* EXERCISE DATA:
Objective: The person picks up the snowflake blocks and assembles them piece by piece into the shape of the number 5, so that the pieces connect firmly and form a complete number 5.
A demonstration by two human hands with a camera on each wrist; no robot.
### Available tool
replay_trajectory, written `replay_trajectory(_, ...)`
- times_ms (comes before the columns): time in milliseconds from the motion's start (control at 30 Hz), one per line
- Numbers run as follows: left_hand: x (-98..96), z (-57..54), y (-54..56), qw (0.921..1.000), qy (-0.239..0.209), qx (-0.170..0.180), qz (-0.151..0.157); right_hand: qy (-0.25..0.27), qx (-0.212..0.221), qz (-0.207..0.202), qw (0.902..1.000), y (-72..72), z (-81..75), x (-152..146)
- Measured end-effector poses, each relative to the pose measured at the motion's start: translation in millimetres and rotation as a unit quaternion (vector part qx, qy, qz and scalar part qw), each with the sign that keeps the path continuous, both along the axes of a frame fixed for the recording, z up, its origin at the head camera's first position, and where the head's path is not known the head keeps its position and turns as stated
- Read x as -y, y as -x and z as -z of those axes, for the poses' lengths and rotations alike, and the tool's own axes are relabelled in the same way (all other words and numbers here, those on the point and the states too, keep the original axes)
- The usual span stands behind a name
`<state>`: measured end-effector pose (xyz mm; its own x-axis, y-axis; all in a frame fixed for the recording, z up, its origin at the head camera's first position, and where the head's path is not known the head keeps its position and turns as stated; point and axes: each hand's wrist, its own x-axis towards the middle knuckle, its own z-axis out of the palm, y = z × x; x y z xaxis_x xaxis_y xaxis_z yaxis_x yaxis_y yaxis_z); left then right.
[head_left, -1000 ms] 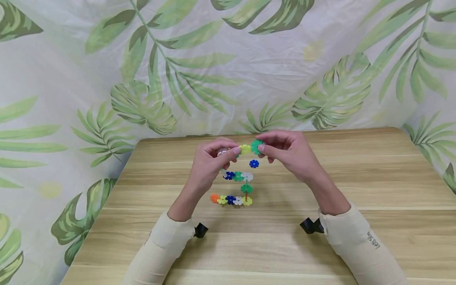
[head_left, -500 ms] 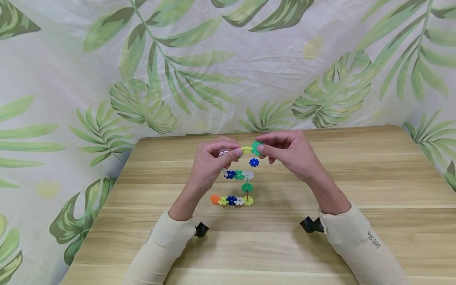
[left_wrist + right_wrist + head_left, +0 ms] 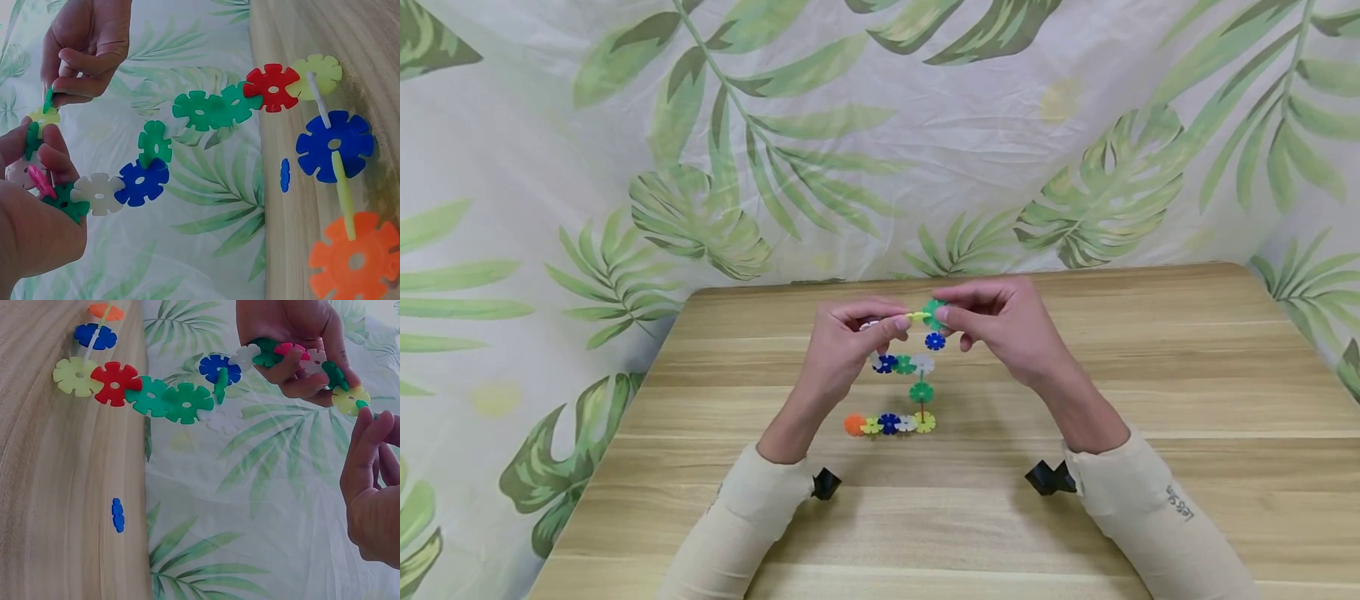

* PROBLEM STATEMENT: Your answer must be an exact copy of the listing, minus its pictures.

* EXERCISE ANSWER:
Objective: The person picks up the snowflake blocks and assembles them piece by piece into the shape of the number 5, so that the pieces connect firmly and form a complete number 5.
A demonstration by two human hands with a camera on each wrist; no robot.
### Available tool
replay_trajectory, written `replay_trajectory(_, ...)`
- times_ms (comes before the columns): time in milliseconds from the motion's start (control at 30 Hz), one per line
- Numbers run as follows: left_hand: x (-98..96), z (-57..54), y (-54..56), qw (0.921..1.000), qy (-0.239..0.209), qx (-0.170..0.180), qz (-0.151..0.157); right_hand: qy (-0.25..0.27), qx (-0.212..0.221), qz (-0.207..0.202), qw (0.902..1.000), y (-72..72), z (-81..75), x (-152..146)
- Measured end-effector poses, each relative to the pose measured at the motion's start: translation in millimetres and rotation as a unit quaternion (vector part qx, qy, qz and scalar part qw), each with the sign that keeps the path continuous, both along the axes of a frame fixed for the recording, z up, its origin at the head camera's first position, and where the head's path is not known the head keeps its position and turns as stated
- Read x as -y, y as -x and z as -z of those axes, for the poses' lengths and rotations alike, and the tool's own axes are relabelled in the same way (all other words and numbers here, those on the point and the states too, keep the original axes)
- The usual span stands behind a name
`<state>`: measured end-effector pose (xyz mm; its own x-axis, y-axis; all in a frame fixed for the recording, z up, its origin at the head camera's first position, and where the head's path is not known the head keeps its position and turns as stated; point and axes: each hand's wrist, its own x-axis towards the middle knuckle, its own z-axis out of the palm, y = z × x; x y z xaxis_x xaxis_y xaxis_z yaxis_x yaxis_y yaxis_z); left then right.
[head_left, -1000 ms] 
[head_left, -500 ms] 
[left_wrist + right_wrist + head_left, +0 ms] 

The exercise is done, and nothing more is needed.